- **Exercise**: The count of lines below that include the string "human" is the whole answer; write it alone.

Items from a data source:
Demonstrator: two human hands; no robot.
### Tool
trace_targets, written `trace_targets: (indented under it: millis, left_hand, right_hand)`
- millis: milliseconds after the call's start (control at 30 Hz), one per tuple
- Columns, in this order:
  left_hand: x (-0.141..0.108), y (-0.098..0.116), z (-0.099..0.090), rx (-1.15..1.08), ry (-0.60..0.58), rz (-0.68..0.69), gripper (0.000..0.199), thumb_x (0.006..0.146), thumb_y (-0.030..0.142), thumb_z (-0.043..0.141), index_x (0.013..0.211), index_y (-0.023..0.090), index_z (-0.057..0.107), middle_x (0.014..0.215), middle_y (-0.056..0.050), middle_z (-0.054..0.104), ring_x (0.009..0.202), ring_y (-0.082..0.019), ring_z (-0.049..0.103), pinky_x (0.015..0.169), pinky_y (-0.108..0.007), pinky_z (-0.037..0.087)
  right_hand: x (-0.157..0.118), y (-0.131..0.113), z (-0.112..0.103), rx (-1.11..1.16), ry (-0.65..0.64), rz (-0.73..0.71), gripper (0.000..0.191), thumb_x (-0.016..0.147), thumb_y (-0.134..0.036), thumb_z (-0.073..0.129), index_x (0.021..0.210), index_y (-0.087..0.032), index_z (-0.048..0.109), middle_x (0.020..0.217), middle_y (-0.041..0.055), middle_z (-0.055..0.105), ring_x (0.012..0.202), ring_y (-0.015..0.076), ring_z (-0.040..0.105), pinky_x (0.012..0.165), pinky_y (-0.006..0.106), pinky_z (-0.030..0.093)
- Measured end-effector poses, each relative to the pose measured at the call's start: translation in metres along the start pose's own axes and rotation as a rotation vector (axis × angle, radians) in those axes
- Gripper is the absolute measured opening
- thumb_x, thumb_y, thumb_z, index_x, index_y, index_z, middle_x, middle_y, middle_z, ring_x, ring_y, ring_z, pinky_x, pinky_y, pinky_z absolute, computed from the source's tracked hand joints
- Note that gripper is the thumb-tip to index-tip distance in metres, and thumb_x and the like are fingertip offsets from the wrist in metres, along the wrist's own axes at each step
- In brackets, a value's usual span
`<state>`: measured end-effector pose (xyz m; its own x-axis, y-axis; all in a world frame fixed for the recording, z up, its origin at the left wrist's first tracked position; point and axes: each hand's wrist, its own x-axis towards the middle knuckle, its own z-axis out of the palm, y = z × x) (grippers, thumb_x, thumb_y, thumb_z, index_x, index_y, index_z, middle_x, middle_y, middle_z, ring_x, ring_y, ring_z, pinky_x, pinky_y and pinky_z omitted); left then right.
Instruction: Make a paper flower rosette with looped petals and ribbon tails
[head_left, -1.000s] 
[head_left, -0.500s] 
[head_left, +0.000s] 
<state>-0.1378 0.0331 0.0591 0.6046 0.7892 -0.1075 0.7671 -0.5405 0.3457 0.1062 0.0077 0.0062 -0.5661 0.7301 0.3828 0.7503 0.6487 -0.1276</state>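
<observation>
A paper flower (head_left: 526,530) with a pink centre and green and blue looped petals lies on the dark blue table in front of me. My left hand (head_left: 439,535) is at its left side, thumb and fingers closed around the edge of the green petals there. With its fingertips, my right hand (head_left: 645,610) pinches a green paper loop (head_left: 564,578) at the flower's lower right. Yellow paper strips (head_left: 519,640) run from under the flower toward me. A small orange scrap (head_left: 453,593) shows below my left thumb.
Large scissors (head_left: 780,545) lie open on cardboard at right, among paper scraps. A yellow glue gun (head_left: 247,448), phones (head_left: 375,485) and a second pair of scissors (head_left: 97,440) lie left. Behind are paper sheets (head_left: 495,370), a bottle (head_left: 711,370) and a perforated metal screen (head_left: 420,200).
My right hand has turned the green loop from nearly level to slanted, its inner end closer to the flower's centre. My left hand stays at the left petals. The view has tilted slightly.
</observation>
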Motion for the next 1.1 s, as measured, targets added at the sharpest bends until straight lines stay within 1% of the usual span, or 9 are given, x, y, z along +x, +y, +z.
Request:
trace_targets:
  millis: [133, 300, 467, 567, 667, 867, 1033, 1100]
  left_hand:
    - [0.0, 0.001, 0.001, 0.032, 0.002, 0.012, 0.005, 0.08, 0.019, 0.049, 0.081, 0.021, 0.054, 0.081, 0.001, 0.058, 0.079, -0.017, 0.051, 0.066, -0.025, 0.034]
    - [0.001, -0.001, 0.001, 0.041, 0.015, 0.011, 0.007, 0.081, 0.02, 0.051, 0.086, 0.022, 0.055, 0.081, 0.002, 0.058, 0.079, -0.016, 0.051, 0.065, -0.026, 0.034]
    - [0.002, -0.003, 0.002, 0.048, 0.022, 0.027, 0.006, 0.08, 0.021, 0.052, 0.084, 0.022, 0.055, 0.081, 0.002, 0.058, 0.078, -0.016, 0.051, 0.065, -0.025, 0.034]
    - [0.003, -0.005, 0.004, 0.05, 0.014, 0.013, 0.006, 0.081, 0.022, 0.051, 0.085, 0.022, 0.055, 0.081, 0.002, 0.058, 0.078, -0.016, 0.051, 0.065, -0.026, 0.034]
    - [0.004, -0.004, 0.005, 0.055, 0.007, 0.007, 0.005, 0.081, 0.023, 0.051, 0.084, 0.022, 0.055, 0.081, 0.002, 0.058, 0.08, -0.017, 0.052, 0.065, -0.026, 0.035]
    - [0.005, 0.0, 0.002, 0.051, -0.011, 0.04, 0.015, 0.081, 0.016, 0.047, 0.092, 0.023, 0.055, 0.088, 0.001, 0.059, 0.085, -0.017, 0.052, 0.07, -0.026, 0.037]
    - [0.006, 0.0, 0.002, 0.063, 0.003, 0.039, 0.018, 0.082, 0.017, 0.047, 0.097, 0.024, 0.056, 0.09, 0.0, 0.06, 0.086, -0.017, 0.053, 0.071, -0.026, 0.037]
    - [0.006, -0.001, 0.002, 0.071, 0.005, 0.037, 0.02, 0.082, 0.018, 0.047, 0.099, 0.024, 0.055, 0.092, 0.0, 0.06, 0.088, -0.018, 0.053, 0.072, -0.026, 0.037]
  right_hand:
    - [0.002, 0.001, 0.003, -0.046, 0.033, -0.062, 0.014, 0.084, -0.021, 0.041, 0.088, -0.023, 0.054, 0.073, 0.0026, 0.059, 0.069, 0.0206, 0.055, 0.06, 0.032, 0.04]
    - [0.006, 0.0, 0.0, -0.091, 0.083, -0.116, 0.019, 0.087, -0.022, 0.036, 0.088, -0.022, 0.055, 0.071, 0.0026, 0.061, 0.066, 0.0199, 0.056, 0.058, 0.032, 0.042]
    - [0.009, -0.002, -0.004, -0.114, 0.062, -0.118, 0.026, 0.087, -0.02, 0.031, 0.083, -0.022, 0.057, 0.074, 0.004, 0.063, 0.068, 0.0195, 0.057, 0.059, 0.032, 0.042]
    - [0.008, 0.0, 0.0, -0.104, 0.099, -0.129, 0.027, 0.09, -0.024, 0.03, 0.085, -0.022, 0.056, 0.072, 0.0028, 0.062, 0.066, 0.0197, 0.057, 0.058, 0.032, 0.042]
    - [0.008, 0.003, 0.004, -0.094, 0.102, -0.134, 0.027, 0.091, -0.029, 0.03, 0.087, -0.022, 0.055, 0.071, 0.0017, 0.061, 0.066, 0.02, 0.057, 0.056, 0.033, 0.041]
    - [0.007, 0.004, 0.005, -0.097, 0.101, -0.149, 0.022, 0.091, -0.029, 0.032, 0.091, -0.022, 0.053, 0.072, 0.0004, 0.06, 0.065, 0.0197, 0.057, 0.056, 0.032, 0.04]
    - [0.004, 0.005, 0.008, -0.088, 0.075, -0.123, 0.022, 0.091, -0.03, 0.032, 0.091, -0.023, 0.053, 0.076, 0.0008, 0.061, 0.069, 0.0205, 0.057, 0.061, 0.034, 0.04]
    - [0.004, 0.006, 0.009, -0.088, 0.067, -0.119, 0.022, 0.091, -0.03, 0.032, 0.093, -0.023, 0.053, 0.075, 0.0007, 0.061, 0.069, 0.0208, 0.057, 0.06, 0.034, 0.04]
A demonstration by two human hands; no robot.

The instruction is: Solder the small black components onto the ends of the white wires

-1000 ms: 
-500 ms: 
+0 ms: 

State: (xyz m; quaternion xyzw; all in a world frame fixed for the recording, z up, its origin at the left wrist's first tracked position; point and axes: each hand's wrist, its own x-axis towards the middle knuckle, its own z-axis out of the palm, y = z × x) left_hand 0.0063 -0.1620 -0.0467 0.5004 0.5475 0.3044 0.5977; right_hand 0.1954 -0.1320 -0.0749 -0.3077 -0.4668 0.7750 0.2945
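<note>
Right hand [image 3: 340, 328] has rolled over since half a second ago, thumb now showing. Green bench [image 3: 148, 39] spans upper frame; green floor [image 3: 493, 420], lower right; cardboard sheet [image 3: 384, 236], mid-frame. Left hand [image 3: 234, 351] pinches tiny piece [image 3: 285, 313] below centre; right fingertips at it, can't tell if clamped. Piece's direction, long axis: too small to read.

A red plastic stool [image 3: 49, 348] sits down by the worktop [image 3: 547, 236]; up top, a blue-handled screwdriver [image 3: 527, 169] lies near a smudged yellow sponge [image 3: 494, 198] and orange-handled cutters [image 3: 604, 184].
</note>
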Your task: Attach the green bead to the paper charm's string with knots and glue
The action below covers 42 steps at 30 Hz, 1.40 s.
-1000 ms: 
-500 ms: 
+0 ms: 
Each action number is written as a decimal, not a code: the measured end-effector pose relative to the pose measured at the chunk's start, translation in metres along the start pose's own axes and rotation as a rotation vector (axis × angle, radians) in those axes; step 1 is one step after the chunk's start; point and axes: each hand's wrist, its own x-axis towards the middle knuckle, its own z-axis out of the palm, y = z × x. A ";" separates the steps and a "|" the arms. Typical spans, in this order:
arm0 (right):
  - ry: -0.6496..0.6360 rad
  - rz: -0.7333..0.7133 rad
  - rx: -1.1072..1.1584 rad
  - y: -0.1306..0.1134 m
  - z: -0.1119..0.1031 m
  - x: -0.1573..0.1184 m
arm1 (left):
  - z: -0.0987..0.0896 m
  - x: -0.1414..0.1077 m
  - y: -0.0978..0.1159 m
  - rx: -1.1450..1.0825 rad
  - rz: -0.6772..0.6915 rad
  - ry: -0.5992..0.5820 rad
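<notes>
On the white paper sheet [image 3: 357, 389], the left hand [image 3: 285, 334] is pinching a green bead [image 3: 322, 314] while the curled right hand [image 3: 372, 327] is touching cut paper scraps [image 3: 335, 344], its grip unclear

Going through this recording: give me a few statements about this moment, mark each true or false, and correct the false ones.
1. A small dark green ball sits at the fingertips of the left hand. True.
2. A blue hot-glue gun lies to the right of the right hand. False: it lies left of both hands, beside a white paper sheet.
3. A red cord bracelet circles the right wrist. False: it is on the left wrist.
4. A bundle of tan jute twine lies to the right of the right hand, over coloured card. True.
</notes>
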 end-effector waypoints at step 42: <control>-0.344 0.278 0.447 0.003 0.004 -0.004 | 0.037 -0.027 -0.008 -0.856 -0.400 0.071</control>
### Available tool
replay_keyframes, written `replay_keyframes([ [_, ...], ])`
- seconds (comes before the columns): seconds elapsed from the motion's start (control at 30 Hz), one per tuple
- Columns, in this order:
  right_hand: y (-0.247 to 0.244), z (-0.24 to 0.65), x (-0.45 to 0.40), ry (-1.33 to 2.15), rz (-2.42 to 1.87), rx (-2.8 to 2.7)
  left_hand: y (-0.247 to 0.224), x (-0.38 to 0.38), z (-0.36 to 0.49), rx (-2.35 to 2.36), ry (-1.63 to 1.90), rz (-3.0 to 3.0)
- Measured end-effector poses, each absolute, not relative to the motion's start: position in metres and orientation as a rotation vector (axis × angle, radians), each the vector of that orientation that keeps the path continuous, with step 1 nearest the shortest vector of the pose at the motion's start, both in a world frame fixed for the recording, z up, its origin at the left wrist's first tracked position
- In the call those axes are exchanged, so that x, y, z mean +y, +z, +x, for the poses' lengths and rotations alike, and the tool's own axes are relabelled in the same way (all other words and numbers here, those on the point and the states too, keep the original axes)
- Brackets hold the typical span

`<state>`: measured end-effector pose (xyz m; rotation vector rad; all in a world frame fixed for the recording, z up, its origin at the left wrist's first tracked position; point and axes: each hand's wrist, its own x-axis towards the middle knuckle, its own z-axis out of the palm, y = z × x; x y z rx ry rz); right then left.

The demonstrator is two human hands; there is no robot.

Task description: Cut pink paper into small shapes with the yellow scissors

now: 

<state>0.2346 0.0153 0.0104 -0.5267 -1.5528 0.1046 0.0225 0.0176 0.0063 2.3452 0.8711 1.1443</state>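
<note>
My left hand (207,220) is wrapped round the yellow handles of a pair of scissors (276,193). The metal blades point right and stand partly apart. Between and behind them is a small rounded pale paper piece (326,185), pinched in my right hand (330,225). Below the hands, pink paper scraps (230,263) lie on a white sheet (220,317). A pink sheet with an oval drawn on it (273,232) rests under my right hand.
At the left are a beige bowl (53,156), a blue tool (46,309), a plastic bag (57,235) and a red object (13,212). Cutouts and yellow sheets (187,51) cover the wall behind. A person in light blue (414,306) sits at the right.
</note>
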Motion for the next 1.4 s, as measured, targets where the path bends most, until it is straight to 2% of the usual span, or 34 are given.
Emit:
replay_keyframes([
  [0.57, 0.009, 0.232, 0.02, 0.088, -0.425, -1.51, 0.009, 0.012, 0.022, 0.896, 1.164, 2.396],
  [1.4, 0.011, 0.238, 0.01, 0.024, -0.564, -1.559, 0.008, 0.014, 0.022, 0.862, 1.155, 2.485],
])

- **Task solution**: 3